Besonders emotional wurde Holt, als er sich an die letzten SLAYER-Shows erinnerte. Laut eigener Aussage habe er während „Angel Of Death“ selbst Tränen in den Augen gehabt. Gleichzeitig betonte er aber auch, dass EXODUS momentan stärker denn je seien und noch „eine Menge Benzin im Tank“ hätten.
Trotzdem macht Holt kein Geheimnis daraus, wie hart über vier Jahrzehnte Thrash Metal für den Körper sind. Schulter-, Hand- und Ellenbogenprobleme begleiten ihn bereits heute. Genau deshalb arbeitet die Band aktuell mit Hochdruck an neuem Material – solange es noch möglich ist.

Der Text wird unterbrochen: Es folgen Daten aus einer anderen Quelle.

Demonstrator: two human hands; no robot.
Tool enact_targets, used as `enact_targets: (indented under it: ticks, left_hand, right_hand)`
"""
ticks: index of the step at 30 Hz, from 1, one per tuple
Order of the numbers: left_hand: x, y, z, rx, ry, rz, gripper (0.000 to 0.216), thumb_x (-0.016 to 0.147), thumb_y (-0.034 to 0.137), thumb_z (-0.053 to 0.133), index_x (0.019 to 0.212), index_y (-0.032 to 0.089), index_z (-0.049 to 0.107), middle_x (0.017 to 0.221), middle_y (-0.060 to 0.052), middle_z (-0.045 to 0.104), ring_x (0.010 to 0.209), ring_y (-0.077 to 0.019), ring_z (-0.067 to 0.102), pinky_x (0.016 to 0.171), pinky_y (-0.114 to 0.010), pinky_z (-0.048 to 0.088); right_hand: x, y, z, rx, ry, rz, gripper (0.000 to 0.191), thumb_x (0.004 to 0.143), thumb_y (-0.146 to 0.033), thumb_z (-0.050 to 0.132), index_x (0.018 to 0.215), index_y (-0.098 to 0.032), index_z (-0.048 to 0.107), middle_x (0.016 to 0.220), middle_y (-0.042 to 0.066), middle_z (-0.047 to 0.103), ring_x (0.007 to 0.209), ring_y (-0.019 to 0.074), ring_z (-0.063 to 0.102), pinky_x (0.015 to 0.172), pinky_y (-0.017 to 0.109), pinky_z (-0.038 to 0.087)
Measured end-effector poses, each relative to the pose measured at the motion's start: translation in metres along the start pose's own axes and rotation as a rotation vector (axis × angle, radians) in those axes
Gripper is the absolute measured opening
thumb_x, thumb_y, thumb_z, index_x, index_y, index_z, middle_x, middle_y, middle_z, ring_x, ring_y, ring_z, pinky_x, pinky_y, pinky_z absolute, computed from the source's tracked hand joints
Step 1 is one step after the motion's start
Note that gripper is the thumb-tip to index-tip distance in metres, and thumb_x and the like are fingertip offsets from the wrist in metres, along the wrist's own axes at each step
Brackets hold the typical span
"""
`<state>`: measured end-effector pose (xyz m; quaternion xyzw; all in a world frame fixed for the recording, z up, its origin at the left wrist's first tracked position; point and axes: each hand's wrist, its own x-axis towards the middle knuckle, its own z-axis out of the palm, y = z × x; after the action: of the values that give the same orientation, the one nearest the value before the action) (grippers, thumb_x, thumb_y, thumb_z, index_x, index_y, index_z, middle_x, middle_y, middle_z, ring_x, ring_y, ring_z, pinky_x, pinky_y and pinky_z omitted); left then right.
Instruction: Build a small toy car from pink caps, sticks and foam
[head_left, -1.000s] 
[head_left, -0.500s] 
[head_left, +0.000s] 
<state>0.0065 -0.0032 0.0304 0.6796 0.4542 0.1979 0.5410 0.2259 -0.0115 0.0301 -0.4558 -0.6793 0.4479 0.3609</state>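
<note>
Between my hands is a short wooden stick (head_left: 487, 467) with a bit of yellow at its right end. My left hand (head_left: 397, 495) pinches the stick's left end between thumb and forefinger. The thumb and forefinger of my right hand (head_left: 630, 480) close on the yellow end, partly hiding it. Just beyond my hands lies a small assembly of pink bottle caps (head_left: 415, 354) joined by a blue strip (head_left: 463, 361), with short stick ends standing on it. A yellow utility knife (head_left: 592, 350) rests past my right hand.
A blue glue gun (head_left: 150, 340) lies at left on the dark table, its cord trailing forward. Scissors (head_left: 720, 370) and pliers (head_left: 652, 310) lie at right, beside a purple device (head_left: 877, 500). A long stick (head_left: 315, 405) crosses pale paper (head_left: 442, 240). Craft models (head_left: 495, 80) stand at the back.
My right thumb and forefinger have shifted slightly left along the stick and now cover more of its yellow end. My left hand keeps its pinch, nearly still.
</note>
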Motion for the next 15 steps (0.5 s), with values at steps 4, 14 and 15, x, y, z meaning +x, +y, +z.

Eine Aussage, die viele Metalheads nachdenklich stimmen dürfte. Die Helden unserer Jugend werden älter – und irgendwann wird auch bei den größten Thrash-Ikonen der letzte Vorhang fallen.
Wie seht ihr das? Sollte eine Band rechtzeitig aufhören oder weitermachen, solange noch Leidenschaft da ist?